Neurology. Author manuscript; available in PMC 2011 January 27.
Published in final edited form as:
PMCID: PMC3029097

Association between the APOE genotype and psychopathologic symptoms in Alzheimer's disease

N. Scarmeas, MD, J. Brandt, PhD, M. Albert, PhD, D.P. Devanand, MD, K. Marder, MD, MPH, K. Bell, MD, A. Ciappa, MD, B. Tycko, MD, PhD, and Y. Stern, PhD



Psychiatric symptoms occur frequently in the course of AD, are a frequent contributor to institutionalization, predict cognitive decline and death, and often require treatment with psychotropic medications. Previous studies investigating the association between APOE genotype and psychiatric symptomatology in AD have reported contradictory results.


To determine whether APOE genotype predicts incident psychiatric symptomatology in patients with AD.

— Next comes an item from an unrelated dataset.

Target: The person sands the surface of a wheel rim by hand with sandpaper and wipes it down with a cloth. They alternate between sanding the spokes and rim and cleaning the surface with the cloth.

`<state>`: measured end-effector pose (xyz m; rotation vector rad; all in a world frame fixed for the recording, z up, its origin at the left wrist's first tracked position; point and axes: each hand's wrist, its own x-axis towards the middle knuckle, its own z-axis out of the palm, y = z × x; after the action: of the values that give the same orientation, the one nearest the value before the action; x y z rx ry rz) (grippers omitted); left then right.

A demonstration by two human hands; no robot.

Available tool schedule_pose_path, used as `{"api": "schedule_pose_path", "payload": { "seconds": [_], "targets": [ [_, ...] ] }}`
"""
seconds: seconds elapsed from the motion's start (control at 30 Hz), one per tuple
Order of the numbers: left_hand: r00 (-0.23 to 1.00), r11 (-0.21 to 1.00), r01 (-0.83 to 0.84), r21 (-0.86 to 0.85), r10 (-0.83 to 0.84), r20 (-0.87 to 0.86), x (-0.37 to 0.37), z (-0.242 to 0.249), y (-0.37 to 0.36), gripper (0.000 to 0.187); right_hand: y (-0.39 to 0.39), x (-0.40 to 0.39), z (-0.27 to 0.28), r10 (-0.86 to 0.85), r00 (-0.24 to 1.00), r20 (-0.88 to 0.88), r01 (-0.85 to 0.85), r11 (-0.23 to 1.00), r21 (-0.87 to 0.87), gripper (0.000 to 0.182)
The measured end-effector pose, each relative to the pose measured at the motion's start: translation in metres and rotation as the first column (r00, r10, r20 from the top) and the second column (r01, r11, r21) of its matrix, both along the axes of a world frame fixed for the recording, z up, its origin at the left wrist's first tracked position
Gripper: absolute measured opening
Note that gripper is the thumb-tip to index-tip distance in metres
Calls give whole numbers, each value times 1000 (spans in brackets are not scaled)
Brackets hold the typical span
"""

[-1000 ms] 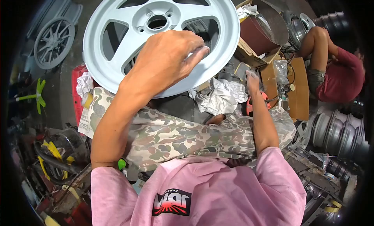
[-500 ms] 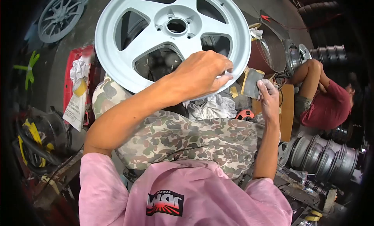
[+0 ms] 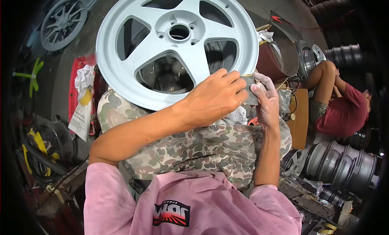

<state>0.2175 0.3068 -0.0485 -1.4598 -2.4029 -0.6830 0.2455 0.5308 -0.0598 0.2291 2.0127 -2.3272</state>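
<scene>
A folded piece of grey sandpaper with a tan edge is between my two hands, in front of the wheel's lower right rim. My right hand, its fingertips dusted white, pinches it with the thumb across its face. My left hand reaches across with curled fingers closed at the sheet's left edge; its fingertips are partly hidden. Just beyond the hands, a pale grey-white five-spoke car wheel rim rests tilted above my camouflage-clad lap.
A red tray with white cloth and a tape roll stands left. A brown drum and cardboard are at right. Another person sits farther right, near stacked wheel rims. Another rim lies far left.
My right hand has moved left with the sandpaper, and my left hand has moved down from the wheel to meet it. The wheel appears slightly farther left in view.
</scene>
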Motion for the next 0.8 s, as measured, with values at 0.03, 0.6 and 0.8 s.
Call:
{"api": "schedule_pose_path", "payload": {
  "seconds": [0.03, 0.6, 0.8],
  "targets": [
    [999, 995, -32, 94, 30, 21, -1, -3, 1, 26, 1, 0, 0, -4, 1000, 0, 4, 1000, -2, 36],
    [515, 873, -353, 337, -120, 849, -11, -3, 2, 20, -1, 5, -2, 13, 998, -64, -21, 993, -117, 33],
    [460, 928, -312, 205, -42, 887, -14, 6, 0, 24, -3, 6, 4, -87, 993, -83, 67, 972, -226, 34]
  ]
}}
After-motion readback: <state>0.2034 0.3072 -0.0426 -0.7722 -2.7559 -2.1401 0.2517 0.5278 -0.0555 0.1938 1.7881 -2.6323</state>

Eighty-seven patients with AD at early stages and no psychiatric history were followed semiannually for up to 9.3 years (mean 5.5 years) for development of delusions, illusions, hallucinations, behavioral symptoms, and depression. Cox proportional hazards models were used to examine the relative risk for incident psychiatric symptomatology (outcome) in relation to APOE genotype (predictor).


The presence of one ε4 allele carried a 2.5-fold risk, whereas the presence of two ε4 alleles carried a 5.6-fold risk for development of delusions. The associations remained significant even when age, ethnicity, sex, education, duration of disease, and cognitive and functional performance were controlled for. The presence of two ε4 alleles was associated with reduced risk for developing hallucinations in the adjusted analysis only. No significant associations were detected between APOE genotype and the incidence of illusions, behavioral symptoms, or depression.


The presence of one or more ε4 alleles is a significant predictor for the incidence of delusions in the course of AD.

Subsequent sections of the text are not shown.